Once again, I had a great deal of fun putting this one together. Despite both Tom Cruise and Stuart Townsend putting a face to the name (Townsend portrayed Lestat in the 2002 film version of Queen of the Damned), for the most, part it’s left to the reader to create their own mental image. And while Rice did provide a template by naming Hauer as a model, it was still on me to bring him to life. I actually had the most trouble with his complexion; I almost made his flesh white, but that seemed too unnatural, and not in a good way. Ultimately I feel like the subtle ruddy tint I added was just enough to make him look only somewhat unnatural, or rather the right amount of preternatural, without looking like a statue.

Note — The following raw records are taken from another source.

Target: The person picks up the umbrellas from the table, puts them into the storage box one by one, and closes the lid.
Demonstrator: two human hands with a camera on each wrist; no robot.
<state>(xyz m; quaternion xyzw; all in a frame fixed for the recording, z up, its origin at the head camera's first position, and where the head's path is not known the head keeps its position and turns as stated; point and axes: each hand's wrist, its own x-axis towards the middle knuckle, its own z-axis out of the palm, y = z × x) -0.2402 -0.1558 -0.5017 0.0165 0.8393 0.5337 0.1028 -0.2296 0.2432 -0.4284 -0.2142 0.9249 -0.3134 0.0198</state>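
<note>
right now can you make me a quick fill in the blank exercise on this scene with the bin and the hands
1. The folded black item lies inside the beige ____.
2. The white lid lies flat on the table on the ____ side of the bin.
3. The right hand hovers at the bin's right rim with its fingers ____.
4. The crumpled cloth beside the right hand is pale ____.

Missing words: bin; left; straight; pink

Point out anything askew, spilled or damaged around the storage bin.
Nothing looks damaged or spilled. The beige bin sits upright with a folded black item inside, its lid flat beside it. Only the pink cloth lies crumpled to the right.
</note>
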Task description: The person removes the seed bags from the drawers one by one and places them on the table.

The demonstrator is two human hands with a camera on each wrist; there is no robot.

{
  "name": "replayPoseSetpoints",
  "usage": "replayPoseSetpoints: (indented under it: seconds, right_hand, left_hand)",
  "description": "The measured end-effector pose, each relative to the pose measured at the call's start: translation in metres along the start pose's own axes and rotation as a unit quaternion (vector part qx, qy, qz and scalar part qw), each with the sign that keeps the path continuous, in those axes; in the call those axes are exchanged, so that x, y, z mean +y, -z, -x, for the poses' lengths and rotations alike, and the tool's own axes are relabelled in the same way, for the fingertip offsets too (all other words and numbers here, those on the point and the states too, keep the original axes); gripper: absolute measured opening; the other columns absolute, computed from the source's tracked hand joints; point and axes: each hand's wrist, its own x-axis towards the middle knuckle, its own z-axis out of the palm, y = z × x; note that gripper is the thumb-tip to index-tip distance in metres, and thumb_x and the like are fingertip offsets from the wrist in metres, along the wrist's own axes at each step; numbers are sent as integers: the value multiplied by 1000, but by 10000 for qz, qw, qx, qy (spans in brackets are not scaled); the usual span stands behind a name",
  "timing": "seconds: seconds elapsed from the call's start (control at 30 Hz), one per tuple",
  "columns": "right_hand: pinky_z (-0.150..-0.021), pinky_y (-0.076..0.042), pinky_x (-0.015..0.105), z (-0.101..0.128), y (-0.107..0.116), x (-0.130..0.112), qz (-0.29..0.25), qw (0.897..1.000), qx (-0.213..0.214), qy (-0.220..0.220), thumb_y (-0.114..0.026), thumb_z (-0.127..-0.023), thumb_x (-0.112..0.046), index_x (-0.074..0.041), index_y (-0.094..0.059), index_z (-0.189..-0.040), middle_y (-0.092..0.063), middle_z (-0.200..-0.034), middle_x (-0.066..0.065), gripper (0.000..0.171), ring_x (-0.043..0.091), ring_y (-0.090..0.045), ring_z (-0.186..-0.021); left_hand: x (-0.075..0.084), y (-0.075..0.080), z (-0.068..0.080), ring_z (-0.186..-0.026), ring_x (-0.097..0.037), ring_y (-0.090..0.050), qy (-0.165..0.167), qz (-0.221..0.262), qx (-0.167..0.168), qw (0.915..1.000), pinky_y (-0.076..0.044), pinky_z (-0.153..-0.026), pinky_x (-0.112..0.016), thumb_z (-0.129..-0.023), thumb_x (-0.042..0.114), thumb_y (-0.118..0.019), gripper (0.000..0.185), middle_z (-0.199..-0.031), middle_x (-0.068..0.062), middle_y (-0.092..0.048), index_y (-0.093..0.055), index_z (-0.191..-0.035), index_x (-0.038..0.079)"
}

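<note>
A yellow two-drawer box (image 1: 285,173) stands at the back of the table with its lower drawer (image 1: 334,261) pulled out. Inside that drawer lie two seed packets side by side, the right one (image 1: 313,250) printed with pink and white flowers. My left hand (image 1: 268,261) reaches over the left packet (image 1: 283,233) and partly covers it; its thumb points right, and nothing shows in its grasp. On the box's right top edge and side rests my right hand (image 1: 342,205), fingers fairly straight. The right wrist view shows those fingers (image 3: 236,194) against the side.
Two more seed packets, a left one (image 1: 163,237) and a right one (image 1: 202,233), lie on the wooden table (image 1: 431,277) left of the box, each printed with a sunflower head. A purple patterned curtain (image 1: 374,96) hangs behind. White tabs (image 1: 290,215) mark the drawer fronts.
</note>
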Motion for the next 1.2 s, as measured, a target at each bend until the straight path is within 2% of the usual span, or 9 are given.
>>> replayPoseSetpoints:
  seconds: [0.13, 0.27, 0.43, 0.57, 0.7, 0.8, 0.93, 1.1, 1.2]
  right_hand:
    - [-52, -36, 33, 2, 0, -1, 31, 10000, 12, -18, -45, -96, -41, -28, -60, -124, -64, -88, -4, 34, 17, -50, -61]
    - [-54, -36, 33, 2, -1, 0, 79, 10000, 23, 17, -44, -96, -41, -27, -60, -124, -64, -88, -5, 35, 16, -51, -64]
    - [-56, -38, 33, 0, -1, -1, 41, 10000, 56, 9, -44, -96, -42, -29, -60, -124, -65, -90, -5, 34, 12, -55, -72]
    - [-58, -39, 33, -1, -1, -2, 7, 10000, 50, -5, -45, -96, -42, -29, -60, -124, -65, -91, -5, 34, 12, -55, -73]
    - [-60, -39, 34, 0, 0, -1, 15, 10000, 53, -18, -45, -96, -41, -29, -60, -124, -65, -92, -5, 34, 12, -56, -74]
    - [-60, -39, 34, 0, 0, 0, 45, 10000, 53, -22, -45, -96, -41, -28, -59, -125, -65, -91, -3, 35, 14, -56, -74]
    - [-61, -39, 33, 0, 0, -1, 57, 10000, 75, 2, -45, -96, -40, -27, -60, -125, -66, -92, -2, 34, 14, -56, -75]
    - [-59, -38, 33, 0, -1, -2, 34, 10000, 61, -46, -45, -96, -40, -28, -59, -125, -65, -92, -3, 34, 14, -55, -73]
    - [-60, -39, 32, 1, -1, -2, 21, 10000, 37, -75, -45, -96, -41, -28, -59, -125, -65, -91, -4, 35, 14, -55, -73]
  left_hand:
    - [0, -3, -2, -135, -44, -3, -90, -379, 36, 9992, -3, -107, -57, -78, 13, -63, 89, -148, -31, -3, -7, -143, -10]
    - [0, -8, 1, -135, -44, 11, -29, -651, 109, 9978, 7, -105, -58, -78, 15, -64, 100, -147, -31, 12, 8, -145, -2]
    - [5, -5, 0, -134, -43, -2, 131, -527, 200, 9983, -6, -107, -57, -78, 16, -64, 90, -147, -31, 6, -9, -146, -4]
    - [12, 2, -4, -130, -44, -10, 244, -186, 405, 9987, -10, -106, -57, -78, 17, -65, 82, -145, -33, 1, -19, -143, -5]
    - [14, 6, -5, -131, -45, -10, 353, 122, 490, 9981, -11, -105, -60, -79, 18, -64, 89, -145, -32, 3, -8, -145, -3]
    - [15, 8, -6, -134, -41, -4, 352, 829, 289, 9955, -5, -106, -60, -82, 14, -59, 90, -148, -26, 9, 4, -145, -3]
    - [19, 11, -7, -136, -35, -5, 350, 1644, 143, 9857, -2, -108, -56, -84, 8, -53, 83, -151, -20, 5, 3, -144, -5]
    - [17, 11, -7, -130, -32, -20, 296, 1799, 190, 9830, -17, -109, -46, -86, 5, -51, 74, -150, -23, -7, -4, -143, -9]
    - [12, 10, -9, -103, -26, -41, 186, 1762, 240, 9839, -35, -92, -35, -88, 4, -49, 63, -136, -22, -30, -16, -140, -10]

One quick note before I go. In the course of putting together this digital illustration, I’ve learned that Anne Rice has been experiencing some medical issues, which she discusses briefly on her Facebook page. As a long-time fan, I just wanted to take a moment to wish her all the best for a speedy recovery. Get well soon, Anne!

And that was number two on my list. Number one was actually the first of the illustrations that I did in this series, but being my favorite baddie, I wanted to save him for last. So stay tuned, I’ll be posting him real soon. And now that I’m done with Lestat, I’ve been inspired to do another list. In the near future, I’ll be putting together a list of my top 10 favorite vampires, complete with illustrations like these. And you can be certain Lestat will still be on that list–with a new interpretation, of course. Until then…

Ha! I bet you thought I wasn’t going to mention my own upcoming vampire project. Well, I did. Just now. But there’ll be more fanfare when the time draws near. See what I did there? “Draws” near. A pun. Laters.